The leftist mayor of the town, Carmen Flores, who was not available to comment for this article, announced the removal of the cross “because of its connotations” and she cited a recent historical memory law. Although a plaque dedicating the cross to Franco’s troops was removed in 1981, Flores and others are adamant that the monument was tainted.
‘Fascist symbol’
“Its origins are as a fascist symbol, however much you remove or replace the plaques that decorate it,” said Cecilio Gordillo, an activist in the organisation Recovering the Memory of the Social History of Andalucía. “And given that it is a symbol of hatred, an apology for a coup d’état, the church should be the first one to distance itself from Francoism.”
While the removal of the cross satisfies historical memory campaigners, it has outraged others.
“It’s a very sad day for a lot of people in Aguilar because an emblem of cultural life has been destroyed,” said José Cabezas, president of a local Catholic association that stages Easter processions. “As Christians this causes us great pain.”

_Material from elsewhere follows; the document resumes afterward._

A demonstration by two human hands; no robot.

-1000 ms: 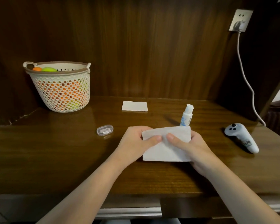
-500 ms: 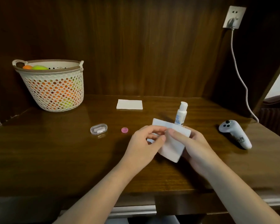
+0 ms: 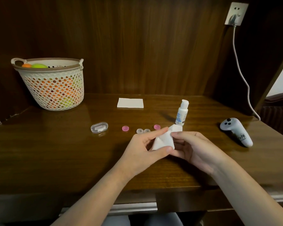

These kinds of monuments are often referred to as “crosses of the fallen”, with the “fallen” being those who fought for Franco.
The most notorious example is the 150m tall stone cross at the Valley of the Fallen, a massive basilica-mausoleum in the mountains north of Madrid built by the dictator. In 2019, the body of Franco, who was buried there in 1975, was moved to a private cemetery, with the government of Socialist Pedro Sánchez arguing that the remains of a dictator should not rest at a site that glorifies his legacy.
Sánchez's leftist coalition government has said that the fate of the Valley of the Fallen cross is under consideration
Present-day Franco supporters often claim that technically the cross at the Valley of the Fallen is dedicated to the dead on both sides of the civil war. But many, particularly on the left, reject this argument and underline the overtly Francoist – and fascist – nature of the mausoleum. The Irish Hispanist Ian Gibson called the Valley of the Fallen's cross "an insult to Jesus Christ" that he would like to see knocked down.
Bitter division
The removal of Franco’s body from the Valley of the Fallen followed years of bitter division over historical memory. Many, particularly on the left, have felt that Spain has not done enough to acknowledge or investigate the human rights crimes of the Franco years; the political right tends to see the issue as a distraction from more important matters and an excuse by the left to dig up longstanding grievances.
Sánchez’s leftist coalition government has said that the fate of the Valley of the Fallen cross is under consideration. But although it has not expressed an opinion on the Aguilar de la Frontera case, it does seem to approve in general of the removal of so-called “crosses of the fallen”. The government has called on local authorities in the western region of Extremadura, for example, to remove one in the city of Cáceres on the grounds that it “contributes to perpetuating the memory of hatred and confrontation between Spaniards”.
Those who oppose such action insist that these historical links are so far in the past as to be barely relevant.
“The vast majority of people didn’t know that the cross had any kind of political connotation,” said José Cabezas, of Aguilar de la Frontera, who warned that its removal from his town has “pitted locals against each other”.
Like the United States, the political climate in Spain is particularly vitriolic at the moment. With its dictatorship – and for some its civil conflict – still within living memory, the country’s culture war has an edge to it which the religious element of this debate is sharpening further.
‘Brutal crimes’
"Hatred of Christianity has led the Spanish left to carry out brutal crimes in the past," tweeted Hermann Tertsch, a Spanish MEP for the far-right Vox, in response to the removal of the Aguilar de la Frontera cross. "Without a doubt some of them want to repeat those crimes."
Even the bishop of the southern city of Córdoba, Demetrio Fernández, has waded into the issue. “Religious feelings are there, that’s why nobody messes with them,” he said in a recent Mass, in reference to the same controversy.
“But if anyone does mess with them, they should be careful of the consequences,” he added. “We Christians are not violent, but we do pay attention ...The response will come in due time.”